New Delhi, December 25: If you drive long enough through parts of Rajasthan or southern Haryana, the Aravalli Hills almost disappear without you noticing. What should be rock and scrub turns into flat land, then a pit, then a road. For years, this has happened quietly. Locals noticed. Environmentalists complained. Courts intervened. Mining, somehow, carried on. This week feels different.

Over the last few days, the Union government has taken a set of decisions that, taken together, mark the sharpest attempt yet to stop further damage to the Aravalli Hills. On December 23, the Centre slammed the brakes on all new mining leases across the entire Aravalli range. Today, it followed that up with instructions that could push the protected boundary even further.
It is not a single announcement. It is a shift in posture.
A Range That Was Easy To Ignore
The Aravallis are old. Older than the Himalayas. Worn down, low-slung, often dismissed as hills rather than mountains. That has worked against them. They never inspired fear or reverence. They were simply there, and over time, they became useful.

Useful for stone. Useful for construction. Useful for revenue.
What often gets forgotten is what they quietly do. They hold groundwater in place. They slow down the desert. They soften the heat that would otherwise hit cities like Delhi and Gurugram even harder. When the Aravallis go, the damage does not arrive overnight. It creeps in through dry borewells, hotter summers, and dustier winds.

Mining has been central to that slow unraveling.
The December 23 Ban
On December 23, the Union Ministry of Environment, Forest and Climate Change issued directions that left little wiggle room. No new mining leases will be granted anywhere in the Aravalli range, from Delhi to Gujarat.

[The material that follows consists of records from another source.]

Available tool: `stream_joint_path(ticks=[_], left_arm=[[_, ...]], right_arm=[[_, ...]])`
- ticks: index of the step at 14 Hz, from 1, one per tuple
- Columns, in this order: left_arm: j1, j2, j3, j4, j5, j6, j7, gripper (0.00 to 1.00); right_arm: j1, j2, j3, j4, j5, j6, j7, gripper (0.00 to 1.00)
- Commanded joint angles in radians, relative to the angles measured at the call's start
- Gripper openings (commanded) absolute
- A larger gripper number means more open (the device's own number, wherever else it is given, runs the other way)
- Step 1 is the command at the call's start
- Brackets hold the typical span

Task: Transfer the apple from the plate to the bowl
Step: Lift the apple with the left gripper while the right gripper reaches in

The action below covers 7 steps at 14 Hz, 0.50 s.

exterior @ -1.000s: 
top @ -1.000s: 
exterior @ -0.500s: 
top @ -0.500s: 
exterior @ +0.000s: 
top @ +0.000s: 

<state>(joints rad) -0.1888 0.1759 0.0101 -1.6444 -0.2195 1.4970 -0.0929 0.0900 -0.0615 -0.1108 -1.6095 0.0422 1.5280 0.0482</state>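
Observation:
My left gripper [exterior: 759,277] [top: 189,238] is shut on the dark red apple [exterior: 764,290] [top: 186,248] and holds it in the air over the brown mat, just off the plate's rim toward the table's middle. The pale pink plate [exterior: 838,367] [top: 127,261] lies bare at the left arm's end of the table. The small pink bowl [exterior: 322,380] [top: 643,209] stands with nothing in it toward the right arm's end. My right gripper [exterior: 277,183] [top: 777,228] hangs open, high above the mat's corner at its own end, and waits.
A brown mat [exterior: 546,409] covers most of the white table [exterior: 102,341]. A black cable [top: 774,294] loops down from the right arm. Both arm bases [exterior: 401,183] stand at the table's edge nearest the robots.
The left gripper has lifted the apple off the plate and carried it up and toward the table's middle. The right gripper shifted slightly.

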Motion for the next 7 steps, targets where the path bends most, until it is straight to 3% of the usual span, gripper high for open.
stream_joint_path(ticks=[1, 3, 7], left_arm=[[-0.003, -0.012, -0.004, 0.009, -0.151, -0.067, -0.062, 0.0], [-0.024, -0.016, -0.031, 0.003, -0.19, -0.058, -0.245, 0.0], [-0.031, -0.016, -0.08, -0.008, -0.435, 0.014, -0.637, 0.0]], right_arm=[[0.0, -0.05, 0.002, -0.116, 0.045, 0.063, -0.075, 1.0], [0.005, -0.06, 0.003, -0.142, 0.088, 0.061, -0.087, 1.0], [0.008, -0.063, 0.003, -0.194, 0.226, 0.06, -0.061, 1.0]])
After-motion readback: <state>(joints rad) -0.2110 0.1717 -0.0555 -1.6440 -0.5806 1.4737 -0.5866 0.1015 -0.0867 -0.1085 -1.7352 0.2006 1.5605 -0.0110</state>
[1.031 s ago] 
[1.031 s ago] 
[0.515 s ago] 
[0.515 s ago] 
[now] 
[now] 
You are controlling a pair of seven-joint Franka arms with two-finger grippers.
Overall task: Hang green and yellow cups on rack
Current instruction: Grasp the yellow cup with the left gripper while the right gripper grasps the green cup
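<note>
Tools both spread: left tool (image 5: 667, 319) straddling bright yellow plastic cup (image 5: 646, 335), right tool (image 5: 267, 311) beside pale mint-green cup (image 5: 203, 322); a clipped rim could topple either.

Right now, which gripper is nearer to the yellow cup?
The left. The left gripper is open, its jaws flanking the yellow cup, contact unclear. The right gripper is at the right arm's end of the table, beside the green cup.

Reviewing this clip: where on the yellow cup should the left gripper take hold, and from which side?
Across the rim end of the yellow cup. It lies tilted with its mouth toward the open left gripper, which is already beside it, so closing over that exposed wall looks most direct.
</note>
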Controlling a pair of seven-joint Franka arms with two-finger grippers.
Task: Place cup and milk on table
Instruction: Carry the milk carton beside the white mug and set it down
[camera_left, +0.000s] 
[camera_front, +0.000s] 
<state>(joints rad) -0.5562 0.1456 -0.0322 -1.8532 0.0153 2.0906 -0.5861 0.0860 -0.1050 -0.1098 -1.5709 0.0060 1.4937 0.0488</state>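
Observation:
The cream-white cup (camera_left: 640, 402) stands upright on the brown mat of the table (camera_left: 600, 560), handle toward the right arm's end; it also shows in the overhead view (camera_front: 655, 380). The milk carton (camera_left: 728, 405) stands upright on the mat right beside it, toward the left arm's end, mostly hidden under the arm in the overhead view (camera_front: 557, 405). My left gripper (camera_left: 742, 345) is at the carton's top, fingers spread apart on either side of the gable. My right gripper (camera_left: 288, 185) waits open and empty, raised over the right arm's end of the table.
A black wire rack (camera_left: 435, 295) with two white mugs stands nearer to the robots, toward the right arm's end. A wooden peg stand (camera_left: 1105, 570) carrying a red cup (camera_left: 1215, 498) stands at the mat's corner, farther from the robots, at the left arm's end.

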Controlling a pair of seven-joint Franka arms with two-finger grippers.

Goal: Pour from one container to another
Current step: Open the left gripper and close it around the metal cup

According to reports in The Indian Express and Times of India, the ministry has deliberately rejected the old habit of treating the Aravallis as broken-up parcels governed by state lines. Instead, the range has been defined as a single geological system.
This matters. In the past, when one district tightened rules, mining simply popped up in the next. That game just got harder.
The ban does not shut existing mines automatically. That caveat has already sparked debate.
What About Mines That Already Exist
The Centre’s line is cautious but firm. Existing mines can continue only if they comply fully with environmental clearances and Supreme Court orders. States have been reminded that enforcement is not optional.
Alongside this, the government has put out a number that has surprised many. Only 0.19 percent of the Aravalli area is legally open to mining, a figure cited by NDTV. Everything else is already meant to be protected.
That statistic exposes the core problem. The issue has never been lack of regulation. It has been the ease with which rules are bent or ignored.
Today’s Letters To States
On December 25, the Environment Ministry pushed further. Letters sent to state governments outlined the next phase. More areas will be examined. More zones may be declared off-limits.

The work has been handed to the Indian Council of Forestry Research and Education, which has been asked to identify additional areas where mining should not be allowed at all. The criteria include ecological sensitivity, geological risk, and how the landscape fits together as a whole.
Officials familiar with the process say this is likely to expand the no-mining zones, not shrink them. Until that mapping is complete, states have been told not to change their mining policies in the Aravalli belt.
Reality Interrupts Policy
Almost on cue, reality intruded. On December 23, illegal mining near Alwar in Rajasthan was caught on camera. Excavators at work, stone being pulled out, reportedly from a prohibited zone. The footage spread quickly, and so did the frustration.
This is the part that no notification can fix on its own. Illegal mining in the Aravallis has survived court orders, raids, and public outrage before. It survives because penalties are weak, oversight is patchy, and local interests often look the other way.
Rajasthan officials have reportedly ordered inquiries. Similar inquiries have been ordered before.
The Supreme Court’s Long Memory
The Supreme Court of India has been here many times. Over the years, it has repeatedly described the Aravallis as ecologically sensitive and stepped in to curb mining and construction.

Legal experts say the Centre’s latest approach lines up more closely with the court’s toughest interpretations. Treating the Aravallis as one entity reduces the space for technical loopholes that once allowed mining to continue under different labels.
If states attempt to dilute these directions, the court is unlikely to stay silent.
States And The Uneasy Balance
For states like Rajasthan and Haryana, the pressure is real. Mining supports livelihoods in some districts. At the same time, water scarcity and extreme heat have made environmental damage impossible to brush aside.
As reported by The Economic Times, recent attempts by states to push for relaxed buffer norms, including around the 100-metre rule, ran into resistance from the Centre. The blanket ban effectively shuts that door, at least for now.
Where This Leaves The Aravallis
What happens next will not be decided in Delhi alone. It will play out in districts where trucks roll at night, and quarries sit behind tin fences. Mapping studies and policy letters matter. Enforcement matters more.
For now, the Centre has drawn a clearer line than it has in years. The Aravallis are no longer being treated as leftover land for extraction. They are being acknowledged as critical to water security, climate balance, and regional survival.
Whether that acknowledgement finally slows the damage is something the hills themselves will answer.